The Friction between Humans and Animals is a Social Issue, not an Environmental One

Vibhav Peri
8 min readDec 28, 2021

Human-Wildlife Conflict is an unpleasant, often violent interaction between humans and animals. Animals are followed by mobs, tortured and killed. In other cases, crop raiding animals destroy fields and property.

Humans often act in self-defence- but are animals eternally on a rampage, seeking only to harm humans? Why are humans defending themselves when the animal is not attacking?

Animals rarely display animosity to humans. But the common man believes that an animal outside the forest is an animal out to kill. And it is from that dangerous thought-process stems most conflict.
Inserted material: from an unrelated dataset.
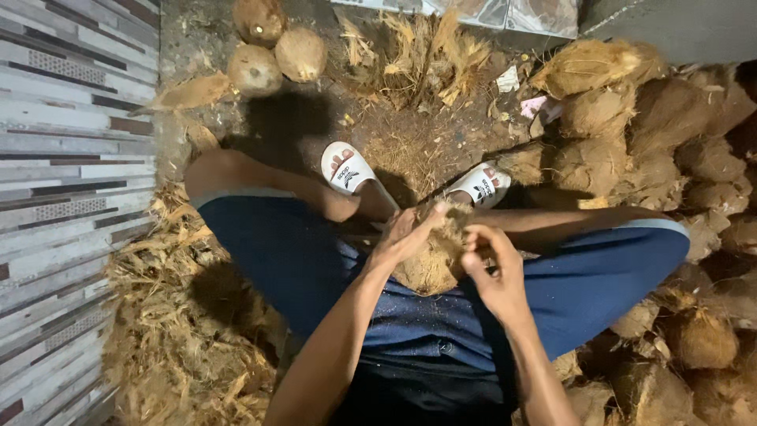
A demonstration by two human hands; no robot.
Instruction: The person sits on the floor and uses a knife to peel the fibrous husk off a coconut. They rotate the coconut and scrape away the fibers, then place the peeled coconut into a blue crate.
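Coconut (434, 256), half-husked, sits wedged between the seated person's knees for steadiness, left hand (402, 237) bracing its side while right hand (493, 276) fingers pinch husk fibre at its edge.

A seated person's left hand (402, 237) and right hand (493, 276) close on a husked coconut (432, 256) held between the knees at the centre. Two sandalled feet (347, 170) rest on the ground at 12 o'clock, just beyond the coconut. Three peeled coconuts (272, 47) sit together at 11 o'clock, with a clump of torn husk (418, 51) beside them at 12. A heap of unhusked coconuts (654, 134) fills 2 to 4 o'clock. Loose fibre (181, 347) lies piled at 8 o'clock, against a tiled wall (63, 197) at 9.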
In ‘The Vanishing’ by environmental journalist Prerna Singh Bindra, is described a particularly gruesome lynching of a leopard by a frenzied mob:

In June 2015, a leopard was spotted in Purulia (West Bengal). It was chased, cornered, mobbed. Panicked and terrified, it struck back. You would too, if harassed and thrashed by a frenzied mob of over 3,000. A cat has claws and canines, and a villager or two got injured, none fatally. The forest department team that arrived to help the leopard was woefully outnumbered by the mob. The leopard was lynched, killed, mutilated, paws and tail chopped off. Its battered body was hung from a tree, not unlike a grotesque trophy.

Why People turn to Violence

Prerna Bindra also noted, that as the leopard suffered the greatest agony, onlookers felt great joy, many even holding their mobile phones aloft to film the incident. These details are a testament to the fact that the common man does not flinch at such brutality, so long as it is against an animal (It must be kept in mind that many would not even flinch at violence of such great extent between two humans- due to political, religious, or cultural differences)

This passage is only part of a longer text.